To optimize programs for parallel performance on all hardware, you must accept that on many common platforms, symmetric multiprocessing is a lie. "CPUs" detected by the operating system often have inequal access to shared resources like caches, DRAM and I/O peripherals, sometimes even inequal specifications (as in Arm big.LITTLE, Apple Mx and Intel Adler Lake), and significant performance gains can be achieved by taking these facts into account in your code.

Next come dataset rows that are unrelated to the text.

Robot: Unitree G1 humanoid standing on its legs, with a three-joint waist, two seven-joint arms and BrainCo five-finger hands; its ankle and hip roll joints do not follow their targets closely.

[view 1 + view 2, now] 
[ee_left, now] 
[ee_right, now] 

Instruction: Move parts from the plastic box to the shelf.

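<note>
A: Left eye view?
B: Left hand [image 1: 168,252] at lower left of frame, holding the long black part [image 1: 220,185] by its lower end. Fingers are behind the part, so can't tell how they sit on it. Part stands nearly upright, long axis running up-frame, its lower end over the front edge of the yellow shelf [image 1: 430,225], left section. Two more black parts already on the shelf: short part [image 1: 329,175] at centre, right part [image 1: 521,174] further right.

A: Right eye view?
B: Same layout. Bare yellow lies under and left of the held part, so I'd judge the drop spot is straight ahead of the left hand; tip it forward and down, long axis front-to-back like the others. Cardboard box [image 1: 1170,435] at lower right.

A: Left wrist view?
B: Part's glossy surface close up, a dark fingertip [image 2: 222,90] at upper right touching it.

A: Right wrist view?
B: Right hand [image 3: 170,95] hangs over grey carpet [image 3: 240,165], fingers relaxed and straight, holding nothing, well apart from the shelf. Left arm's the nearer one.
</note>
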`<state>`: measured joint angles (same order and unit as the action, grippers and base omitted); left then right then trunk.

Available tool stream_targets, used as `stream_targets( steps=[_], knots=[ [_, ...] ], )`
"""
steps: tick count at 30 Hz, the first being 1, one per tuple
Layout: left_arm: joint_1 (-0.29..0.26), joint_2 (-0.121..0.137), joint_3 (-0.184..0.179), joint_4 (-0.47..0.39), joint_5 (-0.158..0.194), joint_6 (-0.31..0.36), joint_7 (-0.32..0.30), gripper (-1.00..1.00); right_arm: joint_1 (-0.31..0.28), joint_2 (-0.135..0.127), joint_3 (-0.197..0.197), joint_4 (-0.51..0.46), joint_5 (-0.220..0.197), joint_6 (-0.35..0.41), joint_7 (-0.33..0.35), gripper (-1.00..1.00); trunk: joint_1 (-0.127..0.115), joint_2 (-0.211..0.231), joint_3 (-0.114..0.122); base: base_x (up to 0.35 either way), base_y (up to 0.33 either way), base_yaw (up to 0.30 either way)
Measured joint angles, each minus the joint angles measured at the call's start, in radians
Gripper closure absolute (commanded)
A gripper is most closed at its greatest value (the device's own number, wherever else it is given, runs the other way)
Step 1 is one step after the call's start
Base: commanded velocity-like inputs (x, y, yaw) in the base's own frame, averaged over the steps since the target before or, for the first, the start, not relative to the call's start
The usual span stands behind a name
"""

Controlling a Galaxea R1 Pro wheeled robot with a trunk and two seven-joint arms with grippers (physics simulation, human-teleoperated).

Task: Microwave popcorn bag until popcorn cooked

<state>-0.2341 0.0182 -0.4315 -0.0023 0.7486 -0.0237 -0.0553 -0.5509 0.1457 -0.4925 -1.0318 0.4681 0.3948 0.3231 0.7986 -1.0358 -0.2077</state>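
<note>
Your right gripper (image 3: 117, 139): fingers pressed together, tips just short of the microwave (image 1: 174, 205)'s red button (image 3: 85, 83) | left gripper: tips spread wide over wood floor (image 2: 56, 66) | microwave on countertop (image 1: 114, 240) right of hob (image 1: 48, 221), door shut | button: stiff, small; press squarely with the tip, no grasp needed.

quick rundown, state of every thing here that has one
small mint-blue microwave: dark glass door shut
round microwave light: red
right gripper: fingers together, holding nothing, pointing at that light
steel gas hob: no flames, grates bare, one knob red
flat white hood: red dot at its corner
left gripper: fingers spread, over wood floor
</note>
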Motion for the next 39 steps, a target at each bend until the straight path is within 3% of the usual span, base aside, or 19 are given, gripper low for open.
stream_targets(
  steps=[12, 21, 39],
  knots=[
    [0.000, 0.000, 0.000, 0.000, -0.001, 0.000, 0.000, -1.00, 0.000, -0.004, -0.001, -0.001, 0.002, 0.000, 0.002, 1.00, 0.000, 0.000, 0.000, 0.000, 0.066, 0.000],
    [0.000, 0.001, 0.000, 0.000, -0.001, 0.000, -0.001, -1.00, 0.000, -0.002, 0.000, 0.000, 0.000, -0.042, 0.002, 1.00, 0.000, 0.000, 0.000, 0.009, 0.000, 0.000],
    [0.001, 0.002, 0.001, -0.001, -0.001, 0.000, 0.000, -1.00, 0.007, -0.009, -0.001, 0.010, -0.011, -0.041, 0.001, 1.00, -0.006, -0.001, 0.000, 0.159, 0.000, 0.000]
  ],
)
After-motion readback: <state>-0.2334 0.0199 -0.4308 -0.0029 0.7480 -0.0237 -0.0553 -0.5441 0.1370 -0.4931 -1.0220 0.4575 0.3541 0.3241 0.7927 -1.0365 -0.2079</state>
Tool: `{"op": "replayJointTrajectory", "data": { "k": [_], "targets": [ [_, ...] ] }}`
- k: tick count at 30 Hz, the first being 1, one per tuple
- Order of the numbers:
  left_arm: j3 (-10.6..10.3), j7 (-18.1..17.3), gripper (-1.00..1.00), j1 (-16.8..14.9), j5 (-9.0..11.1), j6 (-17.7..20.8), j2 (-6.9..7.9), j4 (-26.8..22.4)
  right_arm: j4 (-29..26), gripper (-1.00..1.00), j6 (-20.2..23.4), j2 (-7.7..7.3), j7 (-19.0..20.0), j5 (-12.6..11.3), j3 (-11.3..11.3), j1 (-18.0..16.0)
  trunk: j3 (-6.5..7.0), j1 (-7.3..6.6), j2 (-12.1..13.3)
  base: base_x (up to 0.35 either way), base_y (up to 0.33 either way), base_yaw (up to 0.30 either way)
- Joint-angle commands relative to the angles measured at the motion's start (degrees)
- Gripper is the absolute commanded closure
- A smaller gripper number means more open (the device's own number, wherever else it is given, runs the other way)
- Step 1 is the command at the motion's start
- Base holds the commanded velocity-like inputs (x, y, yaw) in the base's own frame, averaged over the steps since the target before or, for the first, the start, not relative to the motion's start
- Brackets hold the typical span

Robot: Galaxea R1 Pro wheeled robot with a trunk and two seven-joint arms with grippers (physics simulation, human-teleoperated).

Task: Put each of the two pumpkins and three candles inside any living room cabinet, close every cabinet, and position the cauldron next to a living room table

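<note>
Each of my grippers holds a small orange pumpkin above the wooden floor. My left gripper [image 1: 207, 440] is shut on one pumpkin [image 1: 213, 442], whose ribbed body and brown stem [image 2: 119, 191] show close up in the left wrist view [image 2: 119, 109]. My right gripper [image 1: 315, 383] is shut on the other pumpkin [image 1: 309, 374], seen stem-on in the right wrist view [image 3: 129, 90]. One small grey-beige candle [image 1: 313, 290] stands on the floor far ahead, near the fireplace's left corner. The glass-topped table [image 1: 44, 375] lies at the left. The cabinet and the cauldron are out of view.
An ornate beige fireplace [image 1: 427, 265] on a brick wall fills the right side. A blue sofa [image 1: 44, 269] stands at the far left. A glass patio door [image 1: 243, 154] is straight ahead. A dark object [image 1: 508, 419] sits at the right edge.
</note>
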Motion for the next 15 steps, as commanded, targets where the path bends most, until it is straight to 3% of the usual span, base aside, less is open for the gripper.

This is the latest maintained Rust binding to hwloc, a C library from Open MPI for detecting the hierarchical topology of modern architectures: NUMA memory nodes, sockets, shared data & instruction caches, cores, simultaneous multi threading, and more. Additionally, hwloc lets you pin threads to specific CPU cores and memory to specific NUMA nodes, which is a prerequisite to perform topology-aware program optimizations.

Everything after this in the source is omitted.